Thanks. Good to know.

>>
>> The next three float values are the location...
>> ...
...
> 
>  From my animation tests with a moving camera, I assume that the x,y,z
> values/direction vectors have something to do with CAMERA's viewpoint as well
> (whatever it happens to be.) That is, if I understand your description
> correctly.

I think only to the extent the camera rays set where the code will look 
to take samples. Nearly positive, the stored sample coordinates are 
locations in global scene space. Most, excepting media ones, on 
surfaces. Normals, distance and direction information would all be 
relative to the surface(1).

(1) - Wonder what happens with normals in media...

> 
> IMO, there does seem to be a similarity:
> 
(Interesting experiment - ie reflection 8)

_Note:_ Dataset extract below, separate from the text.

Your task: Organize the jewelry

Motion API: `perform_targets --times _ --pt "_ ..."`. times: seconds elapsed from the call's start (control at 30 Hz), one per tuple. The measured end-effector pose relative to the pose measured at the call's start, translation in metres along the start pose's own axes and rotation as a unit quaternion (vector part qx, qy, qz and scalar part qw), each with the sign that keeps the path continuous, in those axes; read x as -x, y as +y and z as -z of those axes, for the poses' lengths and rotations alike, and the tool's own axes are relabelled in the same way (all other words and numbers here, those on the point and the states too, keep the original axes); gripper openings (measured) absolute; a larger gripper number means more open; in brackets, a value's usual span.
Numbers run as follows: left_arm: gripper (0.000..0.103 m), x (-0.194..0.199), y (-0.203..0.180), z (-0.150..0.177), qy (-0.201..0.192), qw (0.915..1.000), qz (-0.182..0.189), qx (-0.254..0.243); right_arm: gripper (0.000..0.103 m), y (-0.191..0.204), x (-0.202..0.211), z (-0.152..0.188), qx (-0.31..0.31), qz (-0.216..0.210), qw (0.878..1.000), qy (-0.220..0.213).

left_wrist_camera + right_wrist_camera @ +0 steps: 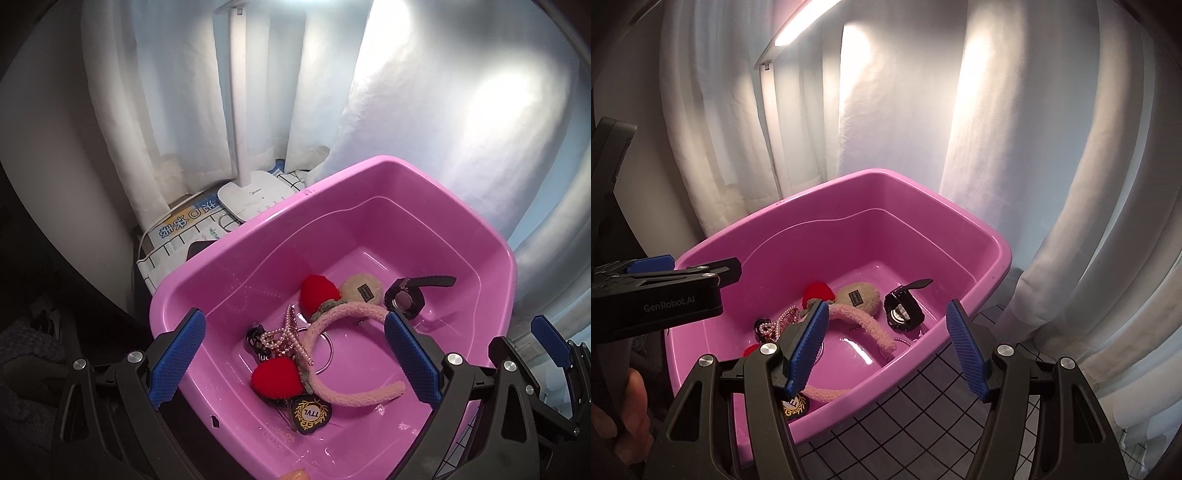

On similarity between photons and radiosity, I was speaking mostly about 
saved file formats.

Photons and radiosity start in fundamentally different ways. Photons 
shoot rays (forward) from light sources into the scene to create photon 
samples. Radiosity traces backward in the more traditional ray tracing 
way and it might find light sources or not depending on the ray tracing 
bend/bounce depth.

Both types of samples are gathered and merged in with the usual ray 
tracing results for each ray to give a final result.

(One more thought. If there is no way to stop after the radiosity file 
is updated, we should be sure options like AA are off to save that time 
- if you are not already doing this.)

Bill P.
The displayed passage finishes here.